Last updated: April 2026

TL;DR: The average wedding costs roughly $35,000 and most couples finance part of it at 22 percent APR. Prioritize venue and guest list cuts first, those two decisions alone can save $10,000 to $25,000 without touching the parts guests actually remember.

The average American wedding now costs roughly $35,000, according to The Knot’s 2024 Real Weddings Study. Most couples don’t have that sitting in savings. So they charge it, finance it, or quietly borrow from family, and then spend the first two years of marriage paying it off. You don’t have to do that.

The biggest misconception is that a smaller budget means a smaller wedding. It doesn’t. It means different choices, most of which guests won’t notice. Studies show attendees remember food, music, and how welcome they felt. They do not remember whether the centerpieces were fresh florals or something else. The wedding industry is built on making you feel otherwise.
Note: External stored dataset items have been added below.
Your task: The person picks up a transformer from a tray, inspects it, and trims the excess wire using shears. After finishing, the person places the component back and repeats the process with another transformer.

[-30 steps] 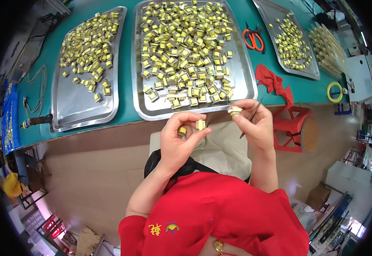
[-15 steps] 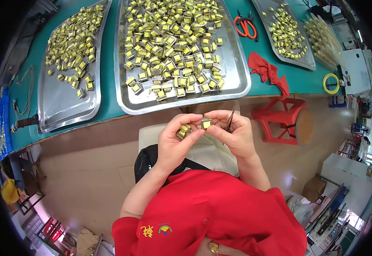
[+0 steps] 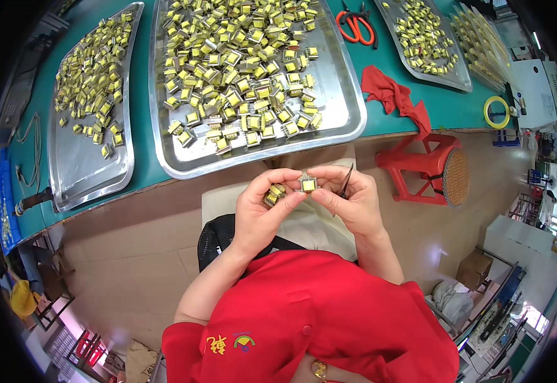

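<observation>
The big steel tray [image 3: 342, 121] on the far green bench is crowded with yellow-taped transformer cores. Nearer, over the lap, the left hand [image 3: 262, 214] cups spare cores [image 3: 274, 193] in curled fingers, and those could spill if the palm tilts. The right hand [image 3: 352, 201] keeps thin tweezers [image 3: 345, 182] tucked. Both hands' fingertips pinch one small core [image 3: 308, 184], which might slip and drop.

Both hands meet just below the big metal tray [image 3: 349, 121]. The left hand [image 3: 262, 207] and the right hand [image 3: 352, 201] pinch one small yellow part [image 3: 308, 184]; the right hand also holds a thin tool [image 3: 346, 180].
</observation>
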Action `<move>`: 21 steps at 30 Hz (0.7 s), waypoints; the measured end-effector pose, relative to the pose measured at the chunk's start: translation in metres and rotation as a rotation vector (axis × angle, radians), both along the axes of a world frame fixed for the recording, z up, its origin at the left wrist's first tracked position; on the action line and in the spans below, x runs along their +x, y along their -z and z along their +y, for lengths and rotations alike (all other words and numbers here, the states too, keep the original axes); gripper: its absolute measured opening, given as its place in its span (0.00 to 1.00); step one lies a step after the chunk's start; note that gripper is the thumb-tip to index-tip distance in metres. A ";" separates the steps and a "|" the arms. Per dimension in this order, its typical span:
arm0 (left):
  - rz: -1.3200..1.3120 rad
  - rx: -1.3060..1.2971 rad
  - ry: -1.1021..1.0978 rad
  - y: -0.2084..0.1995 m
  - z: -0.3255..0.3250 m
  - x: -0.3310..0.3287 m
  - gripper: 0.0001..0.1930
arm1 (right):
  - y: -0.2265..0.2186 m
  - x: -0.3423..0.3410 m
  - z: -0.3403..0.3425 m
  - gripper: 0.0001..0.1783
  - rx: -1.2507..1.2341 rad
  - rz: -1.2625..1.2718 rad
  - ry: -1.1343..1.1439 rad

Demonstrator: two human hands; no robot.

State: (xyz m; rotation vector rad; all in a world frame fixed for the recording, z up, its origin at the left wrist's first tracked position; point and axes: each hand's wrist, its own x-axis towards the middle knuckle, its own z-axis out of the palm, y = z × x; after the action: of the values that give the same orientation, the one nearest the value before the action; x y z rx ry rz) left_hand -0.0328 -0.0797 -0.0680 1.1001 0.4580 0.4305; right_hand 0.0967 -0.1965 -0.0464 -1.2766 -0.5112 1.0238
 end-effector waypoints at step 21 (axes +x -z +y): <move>-0.051 -0.593 0.169 0.001 0.006 -0.005 0.16 | -0.010 -0.008 0.013 0.19 -0.021 -0.408 0.070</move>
State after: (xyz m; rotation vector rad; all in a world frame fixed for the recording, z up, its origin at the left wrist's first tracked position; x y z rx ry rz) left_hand -0.0380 -0.0738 -0.0689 0.5450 0.4074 0.1528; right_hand 0.0891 -0.1830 -0.0363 -1.5204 -0.7603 0.7113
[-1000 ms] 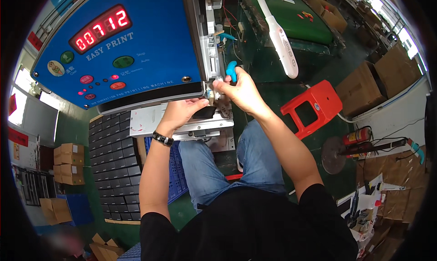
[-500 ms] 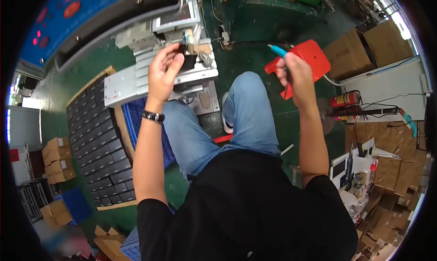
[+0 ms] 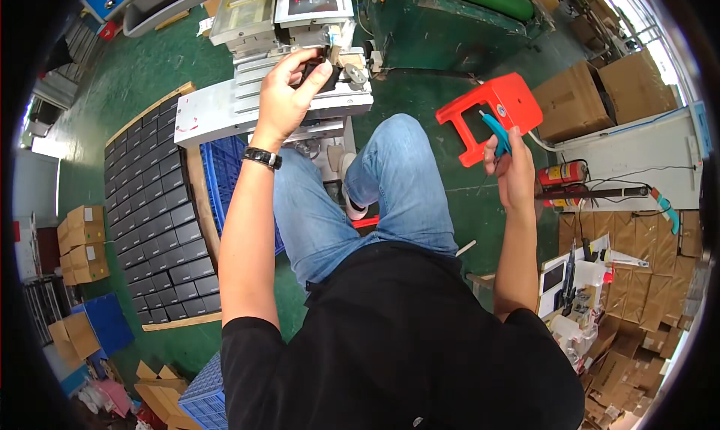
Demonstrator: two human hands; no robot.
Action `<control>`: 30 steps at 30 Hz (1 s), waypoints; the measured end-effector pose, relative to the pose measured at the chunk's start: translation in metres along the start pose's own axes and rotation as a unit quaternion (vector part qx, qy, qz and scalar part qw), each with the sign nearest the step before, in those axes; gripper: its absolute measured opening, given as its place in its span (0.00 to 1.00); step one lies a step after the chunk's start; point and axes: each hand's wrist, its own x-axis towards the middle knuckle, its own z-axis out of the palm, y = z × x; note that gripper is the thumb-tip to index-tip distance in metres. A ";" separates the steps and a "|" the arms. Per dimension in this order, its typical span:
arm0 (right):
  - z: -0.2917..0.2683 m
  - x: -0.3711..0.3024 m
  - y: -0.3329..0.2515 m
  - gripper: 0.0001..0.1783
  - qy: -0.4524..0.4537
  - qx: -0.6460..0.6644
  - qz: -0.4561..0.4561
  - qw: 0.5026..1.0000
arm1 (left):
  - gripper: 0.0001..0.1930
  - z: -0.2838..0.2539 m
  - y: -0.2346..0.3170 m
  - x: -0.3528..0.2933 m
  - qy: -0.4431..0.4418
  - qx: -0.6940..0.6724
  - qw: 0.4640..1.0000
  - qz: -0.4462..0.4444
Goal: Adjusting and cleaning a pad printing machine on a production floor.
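My left hand (image 3: pixel 291 94) is closed at the machine bed, with thumb and fingers around the edge of a small black piece (image 3: pixel 324 79). That piece is partly hidden by my fingers. Just right of it sits a round grey metal disc (image 3: pixel 355 73) on the pale, ribbed machine bed (image 3: pixel 217 109). My right hand (image 3: pixel 515 173) is raised at the right, away from the machine. Its fingers are wrapped round a teal tool (image 3: pixel 496 132) with a narrow pale tip pointing up and left; its exact kind I cannot make out.
A red plastic stool (image 3: pixel 519 103) stands beyond my right hand. Many black boxes (image 3: pixel 161 227) lie in rows on a wooden pallet at the left, beside a blue crate (image 3: pixel 223 176). Cardboard boxes (image 3: pixel 577 92) and fire extinguishers (image 3: pixel 562 172) are at the right.
The view has shifted, showing less of the blue machine panel. My right hand has turned and come down slightly, tipping the teal tool more upright. My left hand keeps the black piece at the bed.
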 end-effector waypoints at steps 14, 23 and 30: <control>0.081 0.049 -0.003 0.35 -0.147 0.049 0.005 0.988 | 0.30 0.001 0.025 -0.007 0.034 0.086 0.994 0.067; 0.106 0.061 0.005 0.37 -0.192 0.028 -0.057 0.979 | 0.36 -0.001 0.024 -0.010 -0.011 -0.011 1.000 0.003; 0.073 0.032 0.028 0.19 -0.140 -0.030 0.023 0.989 | 0.38 -0.008 0.009 -0.010 -0.018 0.011 1.000 0.005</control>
The venue is where budgets break first. Saturday evening at a traditional event hall in the Northeast can run $8,000 to $15,000 before food. The same calendar slot at a state park pavilion, a restaurant buyout, or a family property might cost $500 to $2,500, depending on your state. Midwestern and Southern couples consistently report venue savings of 40 to 60 percent over Northeast and West Coast equivalents. Venue choice alone can determine whether you finish the day with debt or without it.

Guest count is the second lever. Every additional guest adds roughly $75 to $200 in food, drink, and seating costs. Cutting your list from 150 to 80 saves between $5,250 and $14,000. Federal Reserve data shows couples who financed weddings averaged 14 months to pay off the balance, with interest. That math changes fast when the list shrinks.

Build your budget before you book anything. Assign every dollar a category: venue, catering, photography, music, attire, flowers, and a 10 percent buffer. Photography is worth protecting. Blurry memories last longer than wilted flowers. Flowers are worth cutting. Greenery and candles cost a fraction and photograph the same way.

If you’re using a HYSA earning roughly 4.5 percent right now, six months of dedicated savings on a $1,000 monthly contribution gets you to $6,000-plus with interest. That funds a real wedding for 40 to 60 people if the venue and catering decisions are smart. That same money on a credit card at 22 percent APR costs you roughly $1,300 extra per year while it sits unpaid.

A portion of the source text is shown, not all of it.